**Work task**.
From the entries below, determine the number of lines that contain "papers". Give that number by itself.

**Available records**.

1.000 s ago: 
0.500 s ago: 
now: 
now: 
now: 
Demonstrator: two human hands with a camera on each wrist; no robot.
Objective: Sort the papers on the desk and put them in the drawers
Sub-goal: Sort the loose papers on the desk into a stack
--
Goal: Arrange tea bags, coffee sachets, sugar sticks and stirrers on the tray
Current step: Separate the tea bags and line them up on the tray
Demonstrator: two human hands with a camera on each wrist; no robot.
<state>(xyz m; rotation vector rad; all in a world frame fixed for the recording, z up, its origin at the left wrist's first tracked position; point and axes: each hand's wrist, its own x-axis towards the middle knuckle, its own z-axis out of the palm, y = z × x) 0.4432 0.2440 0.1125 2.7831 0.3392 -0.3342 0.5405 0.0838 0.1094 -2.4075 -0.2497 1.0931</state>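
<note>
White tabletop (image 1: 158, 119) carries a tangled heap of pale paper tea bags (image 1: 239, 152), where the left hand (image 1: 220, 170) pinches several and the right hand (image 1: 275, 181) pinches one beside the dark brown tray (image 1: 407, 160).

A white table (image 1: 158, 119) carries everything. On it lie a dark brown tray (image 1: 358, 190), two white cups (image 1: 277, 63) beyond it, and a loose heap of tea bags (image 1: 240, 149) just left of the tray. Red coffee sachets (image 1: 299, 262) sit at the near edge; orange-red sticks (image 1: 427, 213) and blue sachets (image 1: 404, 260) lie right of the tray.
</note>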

**Output for this task**.
2